WORK TASK: From the line containing "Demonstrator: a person" down to the line containing "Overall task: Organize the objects" in the records below, reproduce every line exactly, ends included, and omit all others.

SOURCE INFORMATION:
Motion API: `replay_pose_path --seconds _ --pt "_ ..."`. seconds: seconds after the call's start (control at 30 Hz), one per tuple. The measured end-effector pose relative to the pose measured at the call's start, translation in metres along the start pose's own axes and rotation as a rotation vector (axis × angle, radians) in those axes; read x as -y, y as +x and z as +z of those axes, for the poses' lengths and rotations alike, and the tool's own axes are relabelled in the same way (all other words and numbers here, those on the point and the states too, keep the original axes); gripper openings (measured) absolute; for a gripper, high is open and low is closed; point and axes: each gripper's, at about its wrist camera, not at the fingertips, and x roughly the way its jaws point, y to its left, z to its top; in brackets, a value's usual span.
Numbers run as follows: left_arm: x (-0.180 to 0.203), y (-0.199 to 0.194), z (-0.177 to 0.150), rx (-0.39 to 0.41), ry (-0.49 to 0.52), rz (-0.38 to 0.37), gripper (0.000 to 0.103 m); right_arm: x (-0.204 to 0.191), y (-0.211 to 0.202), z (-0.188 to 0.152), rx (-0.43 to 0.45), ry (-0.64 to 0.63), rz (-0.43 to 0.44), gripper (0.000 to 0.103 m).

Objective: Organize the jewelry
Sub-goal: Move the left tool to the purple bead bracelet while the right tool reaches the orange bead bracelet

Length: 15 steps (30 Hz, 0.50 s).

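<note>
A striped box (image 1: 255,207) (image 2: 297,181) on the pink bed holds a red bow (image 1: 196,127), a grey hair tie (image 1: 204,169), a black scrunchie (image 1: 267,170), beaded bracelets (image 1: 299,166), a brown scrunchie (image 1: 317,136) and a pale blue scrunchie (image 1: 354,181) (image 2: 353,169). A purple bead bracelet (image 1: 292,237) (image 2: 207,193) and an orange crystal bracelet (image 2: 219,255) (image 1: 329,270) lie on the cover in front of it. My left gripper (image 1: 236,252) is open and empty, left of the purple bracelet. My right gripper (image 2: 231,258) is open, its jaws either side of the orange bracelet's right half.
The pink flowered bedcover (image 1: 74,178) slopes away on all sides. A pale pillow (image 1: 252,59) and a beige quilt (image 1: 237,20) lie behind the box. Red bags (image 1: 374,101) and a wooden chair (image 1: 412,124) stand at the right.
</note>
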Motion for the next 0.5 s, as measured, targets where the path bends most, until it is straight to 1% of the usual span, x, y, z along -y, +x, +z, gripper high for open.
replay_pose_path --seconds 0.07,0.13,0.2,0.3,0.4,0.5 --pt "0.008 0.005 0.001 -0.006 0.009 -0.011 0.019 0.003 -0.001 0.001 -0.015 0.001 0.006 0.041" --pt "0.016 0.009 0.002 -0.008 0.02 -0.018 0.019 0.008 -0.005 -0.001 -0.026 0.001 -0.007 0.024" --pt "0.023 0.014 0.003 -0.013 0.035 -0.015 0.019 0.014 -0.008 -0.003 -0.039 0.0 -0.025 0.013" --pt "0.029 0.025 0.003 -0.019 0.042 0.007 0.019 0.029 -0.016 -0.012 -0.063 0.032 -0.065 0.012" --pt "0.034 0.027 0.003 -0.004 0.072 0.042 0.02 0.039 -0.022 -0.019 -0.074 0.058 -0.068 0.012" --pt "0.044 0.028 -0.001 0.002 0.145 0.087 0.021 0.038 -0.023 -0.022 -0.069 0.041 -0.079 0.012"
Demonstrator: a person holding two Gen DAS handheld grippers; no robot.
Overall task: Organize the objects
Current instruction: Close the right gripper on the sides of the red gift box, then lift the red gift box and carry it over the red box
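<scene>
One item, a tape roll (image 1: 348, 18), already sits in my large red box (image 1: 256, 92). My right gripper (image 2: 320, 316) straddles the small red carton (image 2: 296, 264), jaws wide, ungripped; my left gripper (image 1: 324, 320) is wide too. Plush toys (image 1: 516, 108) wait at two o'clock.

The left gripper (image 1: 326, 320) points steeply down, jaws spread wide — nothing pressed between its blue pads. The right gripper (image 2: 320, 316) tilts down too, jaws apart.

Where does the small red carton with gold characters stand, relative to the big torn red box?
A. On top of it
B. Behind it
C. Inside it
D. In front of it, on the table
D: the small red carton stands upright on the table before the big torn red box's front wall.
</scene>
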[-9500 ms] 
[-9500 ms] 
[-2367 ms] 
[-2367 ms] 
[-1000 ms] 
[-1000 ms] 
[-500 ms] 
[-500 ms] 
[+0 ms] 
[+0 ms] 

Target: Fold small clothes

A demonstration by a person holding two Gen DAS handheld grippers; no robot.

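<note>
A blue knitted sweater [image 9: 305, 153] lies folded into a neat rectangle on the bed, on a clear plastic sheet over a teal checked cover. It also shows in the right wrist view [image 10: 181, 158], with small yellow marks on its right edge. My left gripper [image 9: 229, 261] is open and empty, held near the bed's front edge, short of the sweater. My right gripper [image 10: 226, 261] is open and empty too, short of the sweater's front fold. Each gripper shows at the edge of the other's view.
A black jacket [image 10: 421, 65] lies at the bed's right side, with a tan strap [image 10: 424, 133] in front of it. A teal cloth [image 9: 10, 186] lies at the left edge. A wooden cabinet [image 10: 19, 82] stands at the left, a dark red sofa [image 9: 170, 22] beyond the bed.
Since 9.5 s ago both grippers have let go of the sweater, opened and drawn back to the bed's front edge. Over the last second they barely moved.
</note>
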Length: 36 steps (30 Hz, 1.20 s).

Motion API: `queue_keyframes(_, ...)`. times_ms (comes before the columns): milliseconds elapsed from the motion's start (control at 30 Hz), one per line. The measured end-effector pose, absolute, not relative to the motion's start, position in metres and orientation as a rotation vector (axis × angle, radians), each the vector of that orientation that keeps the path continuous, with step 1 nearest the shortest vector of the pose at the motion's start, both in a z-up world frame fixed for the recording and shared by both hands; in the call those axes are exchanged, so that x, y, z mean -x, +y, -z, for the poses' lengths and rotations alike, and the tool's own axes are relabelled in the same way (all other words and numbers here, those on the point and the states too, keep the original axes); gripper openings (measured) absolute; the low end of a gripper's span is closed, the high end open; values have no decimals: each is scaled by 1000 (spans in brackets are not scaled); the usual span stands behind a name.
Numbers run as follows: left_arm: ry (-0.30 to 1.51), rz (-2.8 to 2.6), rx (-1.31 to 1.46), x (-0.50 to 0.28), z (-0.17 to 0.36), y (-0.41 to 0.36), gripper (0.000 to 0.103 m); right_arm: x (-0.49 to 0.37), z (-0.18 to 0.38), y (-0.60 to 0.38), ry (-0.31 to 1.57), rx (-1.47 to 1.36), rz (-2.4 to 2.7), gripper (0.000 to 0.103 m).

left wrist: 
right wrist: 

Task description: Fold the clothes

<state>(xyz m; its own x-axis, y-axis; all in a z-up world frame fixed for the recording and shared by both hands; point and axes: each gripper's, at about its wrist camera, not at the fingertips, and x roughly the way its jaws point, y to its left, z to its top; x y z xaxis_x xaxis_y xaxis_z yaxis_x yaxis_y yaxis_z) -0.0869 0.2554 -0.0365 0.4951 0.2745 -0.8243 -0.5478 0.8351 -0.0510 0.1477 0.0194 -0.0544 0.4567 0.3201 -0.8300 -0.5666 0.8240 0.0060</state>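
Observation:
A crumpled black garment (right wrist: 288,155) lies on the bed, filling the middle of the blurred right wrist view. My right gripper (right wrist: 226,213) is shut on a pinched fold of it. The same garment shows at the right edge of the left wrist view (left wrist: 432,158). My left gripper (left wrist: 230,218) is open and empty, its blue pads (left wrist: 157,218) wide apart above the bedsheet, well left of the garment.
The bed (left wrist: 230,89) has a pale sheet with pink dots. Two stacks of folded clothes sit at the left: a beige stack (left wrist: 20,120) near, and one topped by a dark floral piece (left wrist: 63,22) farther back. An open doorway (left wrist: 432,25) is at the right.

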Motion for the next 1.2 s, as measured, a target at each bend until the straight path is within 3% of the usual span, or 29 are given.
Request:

RESULT OF THE EXERCISE:
Demonstrator: a person holding two Gen DAS handheld grippers; no robot.
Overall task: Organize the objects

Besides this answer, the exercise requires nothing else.